D’autres cultures, dit Bowen, gèrent le deuil beaucoup plus efficacement. Ils comprennent le pouvoir derrière la commémoration de leurs proches et le fait que le deuil est un processus. De nombreux Américains ne consacrent généralement que deux ou trois jours pour se concentrer sur leur deuil — peut-être une visite un jour et des funérailles le lendemain.

 » D’autres cultures et traditions ne précipitent pas les choses”, explique Bowen. « Dans la tradition juive, il n’y a pas de pierre tombale placée sur la tombe jusqu’à un an plus tard, lorsqu’elle est dévoilée lors d’une cérémonie spéciale. Et à toutes les grandes vacances, il y a une bougie spéciale allumée en souvenir de la personne qui est décédée. Dans la tradition Lakota, un an après la mort d’une personne, ils ont une cérémonie d’essuyage des larmes au cours de laquelle la personne décédée est honorée. Mais aux États-Unis, nous ne faisons pas un bon travail de commémoration. Je suggère aux clients qu’une façon de faire le deuil sans pilules est de travailler à la création d’un rituel. J’ai demandé à des gens de planter des arbres ou de donner de l’argent à un terrain de jeu. C’est une nouvelle étape dans le processus, et cela aide souvent. »

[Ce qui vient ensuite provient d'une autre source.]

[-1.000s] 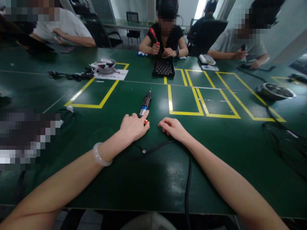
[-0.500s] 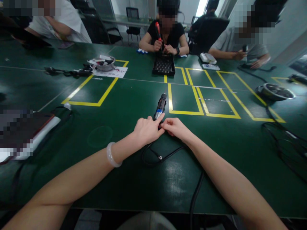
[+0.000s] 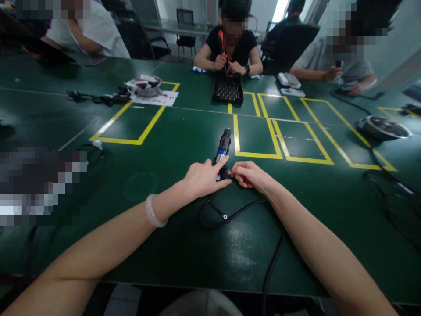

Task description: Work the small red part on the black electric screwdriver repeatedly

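Note:
An electric screwdriver (image 3: 224, 142), black with a blue band and a narrow tip, lies on the green table pointing away from me. My left hand (image 3: 204, 177) holds its rear half, index finger along the body and thumb stretched below. Dark parts and a bit of red show at its rear end between my hands. There my right hand (image 3: 248, 173) is closed in a pinch on a small red part, too small to make out fully. A black cable (image 3: 243, 210) loops on the table just below, with a ring-shaped end (image 3: 225, 217) lying loose.
Yellow tape rectangles (image 3: 258, 154) mark the table ahead. Across it, a person with a red-handled screwdriver (image 3: 221, 41) works over a black tray (image 3: 228, 94). A metal bowl (image 3: 148, 86) stands at left, another round metal dish (image 3: 383, 127) at right, near tangled cables (image 3: 391, 193).
My right hand has drawn slightly right, away from my left thumb, uncovering the red part between them. The screwdriver and my left hand stay together in place; the view has shifted a little.

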A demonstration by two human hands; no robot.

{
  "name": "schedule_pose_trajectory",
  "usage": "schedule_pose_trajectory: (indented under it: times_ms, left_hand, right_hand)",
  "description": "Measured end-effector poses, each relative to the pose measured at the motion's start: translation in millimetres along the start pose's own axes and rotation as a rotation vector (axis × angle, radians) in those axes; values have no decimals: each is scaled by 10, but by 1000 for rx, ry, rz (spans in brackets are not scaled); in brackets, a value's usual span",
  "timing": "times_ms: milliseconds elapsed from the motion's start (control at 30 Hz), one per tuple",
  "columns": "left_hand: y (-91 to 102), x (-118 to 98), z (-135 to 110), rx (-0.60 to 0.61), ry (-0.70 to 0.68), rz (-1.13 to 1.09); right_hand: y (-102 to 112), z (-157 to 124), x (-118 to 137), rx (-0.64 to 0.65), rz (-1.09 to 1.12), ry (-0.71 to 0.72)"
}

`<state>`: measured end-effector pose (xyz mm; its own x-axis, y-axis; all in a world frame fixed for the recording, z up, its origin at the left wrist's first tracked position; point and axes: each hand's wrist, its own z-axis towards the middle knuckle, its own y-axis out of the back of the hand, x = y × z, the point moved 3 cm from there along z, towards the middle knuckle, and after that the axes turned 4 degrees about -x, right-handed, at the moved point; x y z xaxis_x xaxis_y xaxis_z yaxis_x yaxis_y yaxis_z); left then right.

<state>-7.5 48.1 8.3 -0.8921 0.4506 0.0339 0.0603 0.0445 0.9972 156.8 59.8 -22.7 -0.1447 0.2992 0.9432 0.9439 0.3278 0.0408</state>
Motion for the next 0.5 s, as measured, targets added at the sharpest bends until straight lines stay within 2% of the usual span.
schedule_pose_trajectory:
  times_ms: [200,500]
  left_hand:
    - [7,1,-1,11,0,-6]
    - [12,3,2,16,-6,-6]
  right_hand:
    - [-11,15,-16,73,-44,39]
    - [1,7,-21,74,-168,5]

Pourtant, ceux qui militent pour l’inclusion du DSM continuent de revenir à l’idée que cela peut permettre au patient d’obtenir plus d’aide dont il a besoin pour passer à autre chose.

« Je pense que c’est analogue à un organisme toxique”, dit Shear. « Si vous avez l’infection à streptocoque et que d’autres complications surviennent, vous finissez par tomber très malade. Mais nous ne penserions jamais à dire à la personne qui a été exposée à un micro-organisme toxique que c’est une chose normale pour elle de tomber malade et de ne rien faire à ce sujet. Alors pourquoi ne devrions-nous pas essayer de faire tout ce que nous pouvons pour ceux qui souffrent d’un deuil compliqué? Si quelqu’un a de bons soutiens et veut le gérer seul et qu’il est capable de s’en sortir, c’est génial. Mais s’ils sont coincés et pourraient avoir besoin d’aide supplémentaire, je pense qu’il est important que nous fassions ce que nous pouvons pour fournir cette aide. »

— Lindsey Getz est une rédactrice indépendante basée à Royersford, en Pennsylvanie, et une collaboratrice fréquente du Travail social aujourd’hui.